With ample research, justification, and questioning of formulations at the core of Motif, we welcome streamlined and effective skincare practices. Routines like Skin Cycling set up consumers to prioritize ‘holy grail’ products that actually work — and allow for the actives to do their due diligence. Motif looks to the quality, potency and user interaction of products in addition to the actual ingredient.
With the Abundance Plumping Phyto Ceramide Cleanser as our hero product, we welcome reframing every step of a skincare routine. The role of cleanser, especially, feels underappreciated. Often a quick process, effective cleansing is truly integral to ensuring additional products do their due diligence. Without a balanced and hydrating skin barrier, active ingredients in any form won’t function at their full potential.

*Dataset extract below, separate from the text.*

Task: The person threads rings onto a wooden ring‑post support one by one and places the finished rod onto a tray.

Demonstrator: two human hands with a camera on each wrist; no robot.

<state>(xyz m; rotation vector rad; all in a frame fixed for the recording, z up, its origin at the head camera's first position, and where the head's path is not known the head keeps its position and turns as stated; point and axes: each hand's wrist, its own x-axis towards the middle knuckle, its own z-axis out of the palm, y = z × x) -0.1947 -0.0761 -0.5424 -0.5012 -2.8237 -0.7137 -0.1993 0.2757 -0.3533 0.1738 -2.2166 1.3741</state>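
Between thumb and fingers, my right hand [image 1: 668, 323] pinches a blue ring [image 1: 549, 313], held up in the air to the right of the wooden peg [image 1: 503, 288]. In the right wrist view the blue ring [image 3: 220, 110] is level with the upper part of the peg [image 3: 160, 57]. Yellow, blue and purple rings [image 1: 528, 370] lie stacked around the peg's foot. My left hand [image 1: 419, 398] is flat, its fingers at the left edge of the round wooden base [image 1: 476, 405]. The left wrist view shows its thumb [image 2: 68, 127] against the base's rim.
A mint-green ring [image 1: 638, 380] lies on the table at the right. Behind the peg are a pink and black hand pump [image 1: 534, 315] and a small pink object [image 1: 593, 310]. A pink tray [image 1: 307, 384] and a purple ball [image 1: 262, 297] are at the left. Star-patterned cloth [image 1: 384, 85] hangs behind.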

If anything, the popularity of Skin Cycling makes the case to come back to the body. Cyclical use of products, paired with radical rest, is a formula that can be applied beyond skincare. Skin health reflects collective lifestyle choices — ample sleep, a diet rich in nutrient-dense ingredients, movement. In our eyes, skincare is a process of encouraging abundance…and it seems like there’s a collective movement that feels the same.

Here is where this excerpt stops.